AIM OF THE TASK -
Repeat every line of the material below exactly.

PROVIDED MATERIAL -

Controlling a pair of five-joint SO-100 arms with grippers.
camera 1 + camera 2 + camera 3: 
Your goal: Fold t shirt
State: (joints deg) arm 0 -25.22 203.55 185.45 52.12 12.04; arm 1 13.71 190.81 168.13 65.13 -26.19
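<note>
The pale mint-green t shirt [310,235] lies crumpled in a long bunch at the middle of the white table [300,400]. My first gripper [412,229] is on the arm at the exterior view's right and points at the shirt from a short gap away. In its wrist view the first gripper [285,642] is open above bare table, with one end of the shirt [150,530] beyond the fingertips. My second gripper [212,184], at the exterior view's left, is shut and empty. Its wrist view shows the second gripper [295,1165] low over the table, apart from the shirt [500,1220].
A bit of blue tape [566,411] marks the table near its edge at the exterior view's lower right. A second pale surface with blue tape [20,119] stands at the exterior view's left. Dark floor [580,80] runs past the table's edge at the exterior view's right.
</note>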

YOUR RESPONSE -
Controlling a pair of five-joint SO-100 arms with grippers.
camera 1 + camera 2 + camera 3: 
Your goal: Fold t shirt
State: (joints deg) arm 0 -25.22 203.55 185.45 52.12 12.04; arm 1 13.71 190.81 168.13 65.13 -26.19
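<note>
The pale mint-green t shirt [310,235] lies crumpled in a long bunch at the middle of the white table [300,400]. My first gripper [412,229] is on the arm at the exterior view's right and points at the shirt from a short gap away. In its wrist view the first gripper [285,642] is open above bare table, with one end of the shirt [150,530] beyond the fingertips. My second gripper [212,184], at the exterior view's left, is shut and empty. Its wrist view shows the second gripper [295,1165] low over the table, apart from the shirt [500,1220].
A bit of blue tape [566,411] marks the table near its edge at the exterior view's lower right. A second pale surface with blue tape [20,119] stands at the exterior view's left. Dark floor [580,80] runs past the table's edge at the exterior view's right.
</note>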

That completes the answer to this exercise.